La personne malade et la personne proche ne se reconnaissent plus. La maladie mentale a une puissance terrible de destruction des liens, de rupture familiale.
Traverser la nuit
La nuit est le lieu des angoisses et de la mémoire torturante. Nietzsche affirme qu’il faut mettre des limites à l’emprise du passé pour éviter de nous installer dans la rumination et l’insomnie qui nuisent à l’être vivant au risque de l’anéantir (Seconde considération intempestive, Flammarion 1988).
Passer par la nuit dans l’oubli du jour passe et l’absence à soi, c’est ce qu’il faut de conscience vive pour affronter les lendemains, tracer autour de nous un horizon déterminé.
Toutes les petites écorchures qui nous sont arrivées il faut les vivre, les supporter, or répétons-le une petite écorchure est insupportable, bien pénible sur une peau brûlée.
Nietzsche encore nous enjoint de donner une nouvelle configuration à des formes brisées, rompre avec les éléments mortifères du passé.
Rupture des contrats
Toutes les vies mises à l’épreuve par une rupture existentielle qui les a ébranlées, les a fait basculer en gardant une empreinte profonde comme une brûlure.
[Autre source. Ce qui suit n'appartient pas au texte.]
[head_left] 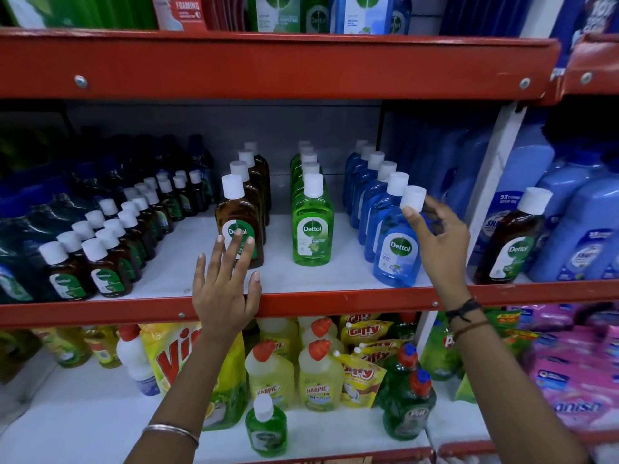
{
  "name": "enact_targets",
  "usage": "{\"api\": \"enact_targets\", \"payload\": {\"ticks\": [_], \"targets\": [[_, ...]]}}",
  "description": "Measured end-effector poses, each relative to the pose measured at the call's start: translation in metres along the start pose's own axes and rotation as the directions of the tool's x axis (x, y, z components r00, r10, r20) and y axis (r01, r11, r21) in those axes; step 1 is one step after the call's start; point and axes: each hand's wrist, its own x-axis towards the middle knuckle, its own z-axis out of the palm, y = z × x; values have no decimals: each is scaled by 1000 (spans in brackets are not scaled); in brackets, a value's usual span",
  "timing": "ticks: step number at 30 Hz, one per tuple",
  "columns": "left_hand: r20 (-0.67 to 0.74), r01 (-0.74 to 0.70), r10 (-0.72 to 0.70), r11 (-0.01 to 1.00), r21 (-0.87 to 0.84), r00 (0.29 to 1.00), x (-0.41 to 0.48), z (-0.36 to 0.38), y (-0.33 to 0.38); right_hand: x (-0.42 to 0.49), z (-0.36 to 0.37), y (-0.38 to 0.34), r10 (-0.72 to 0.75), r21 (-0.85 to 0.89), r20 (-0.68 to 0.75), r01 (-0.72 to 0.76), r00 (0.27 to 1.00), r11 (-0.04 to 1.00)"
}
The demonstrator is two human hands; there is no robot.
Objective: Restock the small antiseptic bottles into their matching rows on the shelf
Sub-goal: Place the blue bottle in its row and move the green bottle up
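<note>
Three rows of small antiseptic bottles stand on the middle shelf (301, 301): brown, green and blue. My right hand (438, 242) grips the front blue bottle (397, 252) just under its white cap. My left hand (227, 279) is spread open, its fingertips resting on the label of the front brown bottle (238, 222). The front green bottle (313, 229) stands untouched between them. A lone small green bottle (266, 426) sits on the lower shelf, and one brown bottle (512, 242) stands further right among large blue bottles.
Rows of tiny brown bottles (100, 259) fill the shelf's left side. Large blue bottles (576, 229) crowd the right past a white upright. Below are yellow cleaner bottles (318, 376), pouches and pink packs. A red shelf lip (268, 65) hangs overhead.
</note>
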Motion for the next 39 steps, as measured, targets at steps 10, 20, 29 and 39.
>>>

Comme dans un processus de deuil, on passe des contrats, on marchande.
Les ruptures « mais ce n’était pas prévu dans le contrat cette maladie », obéissent à la réalité du risque et nous ramènent à notre vulnérabilité et impuissance.
Prendre le risque de vivre, se confronter à la vie (Elsa Godard), c’est aussi faire le pari des joies possibles.
Il est bon de se rappeler toutes ces ruptures qui jalonnent notre vie, se souvenir que la plupart sont compatibles avec la vie, que l’on choisit de poursuivre pour faire la rencontre avec soi. Car c’est bien d’un choix qu’il s’agit d’honorer.
Et si Claire Marin nous parle de déchirure, il est des ruptures qui façonnent notre expérience individuelle ; on peut citer Bergson p. 99 « la création de soi par soi », toute une perspective d’avenir, de renouveau.
Faire le lien avec les ruptures vécues, les comprendre et y porter un autre regard.
Prenons conscience de nos ruptures quotidiennes, ou de celles plus profondes inscrites dans notre être depuis notre naissance, et au cours de notre vie qui s’écoule. Selon nos philosophes qui nous encouragent, nous aident à survivre à nos brûlures, nos déchirements, nos cauchemars, nos maladies, nos pertes, nos deuils, peut-on y trouver une consolation, une envie de poursuivre notre envie de vivre.
Yolande Meynet, mai 2025
Dufourmantelle, Anne. (2013). Puissance de la douceur. Payot & Rivages.
Michaux, Henri. (2009). Bras cassé. Fata Morgana.
Michaux, Henri. (1963). Plume. Gallimard.
Marin, Claire. (2019). Ruptures : comment les ruptures nous transforment. L’Observatoire.